- [WHAT YOU HAVE TO DO]:
Print only the lines below from the one with "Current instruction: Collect" to the one with "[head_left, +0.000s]", both included, exactly as they stand. Leave pictures out.
==*==
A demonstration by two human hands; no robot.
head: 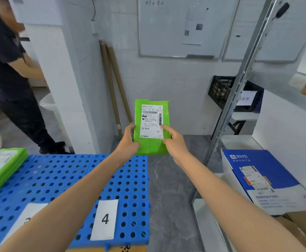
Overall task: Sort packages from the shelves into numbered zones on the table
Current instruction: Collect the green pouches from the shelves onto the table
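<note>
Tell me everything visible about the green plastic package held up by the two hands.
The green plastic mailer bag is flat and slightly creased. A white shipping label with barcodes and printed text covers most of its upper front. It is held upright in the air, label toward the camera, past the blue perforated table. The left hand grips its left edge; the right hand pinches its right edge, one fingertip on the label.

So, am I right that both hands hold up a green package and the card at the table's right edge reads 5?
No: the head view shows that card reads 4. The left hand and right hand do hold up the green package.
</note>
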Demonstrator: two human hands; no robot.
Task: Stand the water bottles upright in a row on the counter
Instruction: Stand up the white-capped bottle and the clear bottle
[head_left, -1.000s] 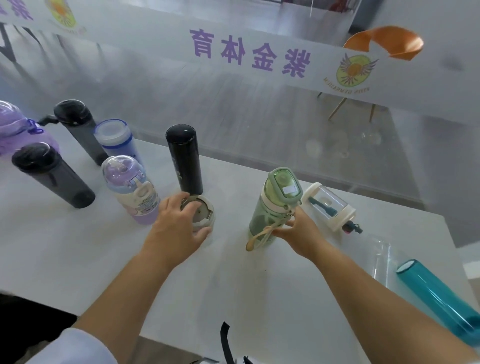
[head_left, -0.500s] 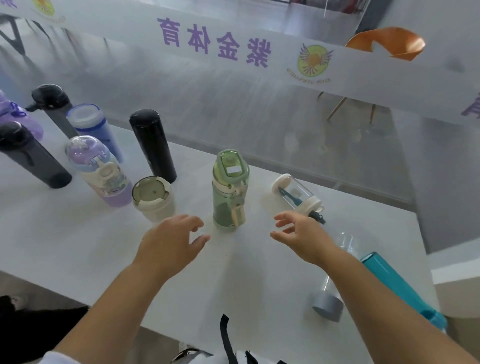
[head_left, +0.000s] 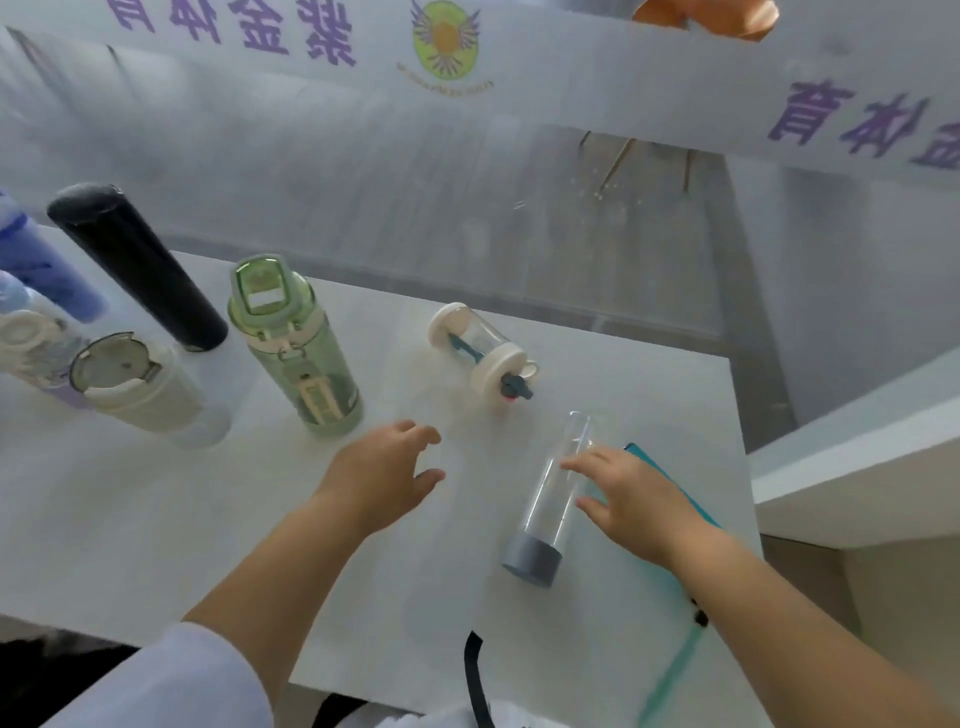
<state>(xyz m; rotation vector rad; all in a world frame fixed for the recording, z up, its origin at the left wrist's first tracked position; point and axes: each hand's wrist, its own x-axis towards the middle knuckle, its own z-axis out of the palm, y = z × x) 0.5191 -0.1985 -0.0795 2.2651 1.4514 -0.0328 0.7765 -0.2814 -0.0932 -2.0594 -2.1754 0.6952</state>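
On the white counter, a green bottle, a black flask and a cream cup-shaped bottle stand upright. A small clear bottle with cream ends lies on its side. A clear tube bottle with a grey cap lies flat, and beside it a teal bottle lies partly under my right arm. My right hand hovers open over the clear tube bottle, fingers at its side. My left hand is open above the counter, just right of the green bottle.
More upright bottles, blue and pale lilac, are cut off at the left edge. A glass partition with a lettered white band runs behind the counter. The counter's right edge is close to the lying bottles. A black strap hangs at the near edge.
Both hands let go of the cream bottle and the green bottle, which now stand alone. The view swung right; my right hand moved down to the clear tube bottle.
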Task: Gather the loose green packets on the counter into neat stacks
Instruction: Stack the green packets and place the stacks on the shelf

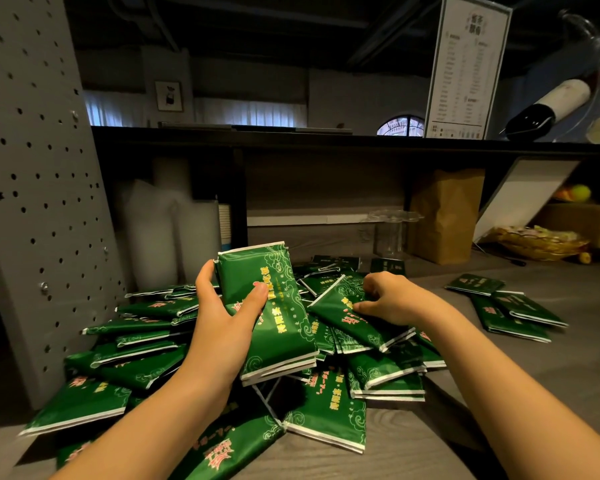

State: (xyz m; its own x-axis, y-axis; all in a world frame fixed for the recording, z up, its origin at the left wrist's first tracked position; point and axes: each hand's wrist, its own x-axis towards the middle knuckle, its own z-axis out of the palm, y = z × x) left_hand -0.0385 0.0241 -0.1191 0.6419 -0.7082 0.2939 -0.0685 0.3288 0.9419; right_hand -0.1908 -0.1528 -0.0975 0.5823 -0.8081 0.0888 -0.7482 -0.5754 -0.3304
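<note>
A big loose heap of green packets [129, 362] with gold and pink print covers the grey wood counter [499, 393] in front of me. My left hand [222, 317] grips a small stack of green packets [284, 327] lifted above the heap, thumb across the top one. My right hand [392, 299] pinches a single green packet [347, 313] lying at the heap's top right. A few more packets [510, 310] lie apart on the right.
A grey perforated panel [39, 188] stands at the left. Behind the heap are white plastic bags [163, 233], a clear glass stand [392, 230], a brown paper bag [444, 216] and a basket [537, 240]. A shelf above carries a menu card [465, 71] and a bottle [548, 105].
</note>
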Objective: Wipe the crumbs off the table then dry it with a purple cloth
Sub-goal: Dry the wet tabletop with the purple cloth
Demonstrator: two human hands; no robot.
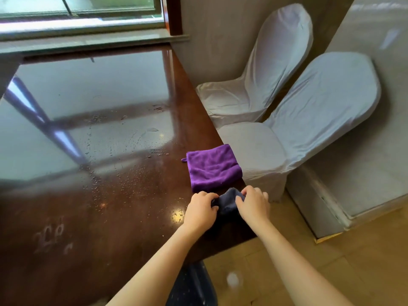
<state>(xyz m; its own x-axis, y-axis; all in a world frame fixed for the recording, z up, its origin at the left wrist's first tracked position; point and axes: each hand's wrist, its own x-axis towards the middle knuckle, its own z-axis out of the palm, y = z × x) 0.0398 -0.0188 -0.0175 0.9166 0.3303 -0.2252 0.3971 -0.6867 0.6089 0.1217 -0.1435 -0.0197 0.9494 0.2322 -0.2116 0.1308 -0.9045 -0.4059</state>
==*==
- [SOLUTION TO THIS TASK]:
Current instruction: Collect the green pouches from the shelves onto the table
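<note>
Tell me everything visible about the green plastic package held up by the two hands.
The green plastic mailer bag is flat and slightly creased. A white shipping label with barcodes and printed text covers most of its upper front. It is held upright in the air, label toward the camera, past the blue perforated table. The left hand grips its left edge; the right hand pinches its right edge, one fingertip on the label.

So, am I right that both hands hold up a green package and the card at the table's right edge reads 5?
No: the head view shows that card reads 4. The left hand and right hand do hold up the green package.
</note>
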Demonstrator: two human hands; no robot.
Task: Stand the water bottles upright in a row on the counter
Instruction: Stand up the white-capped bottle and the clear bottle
[head_left, -1.000s] 
[head_left, -0.500s] 
[head_left, +0.000s] 

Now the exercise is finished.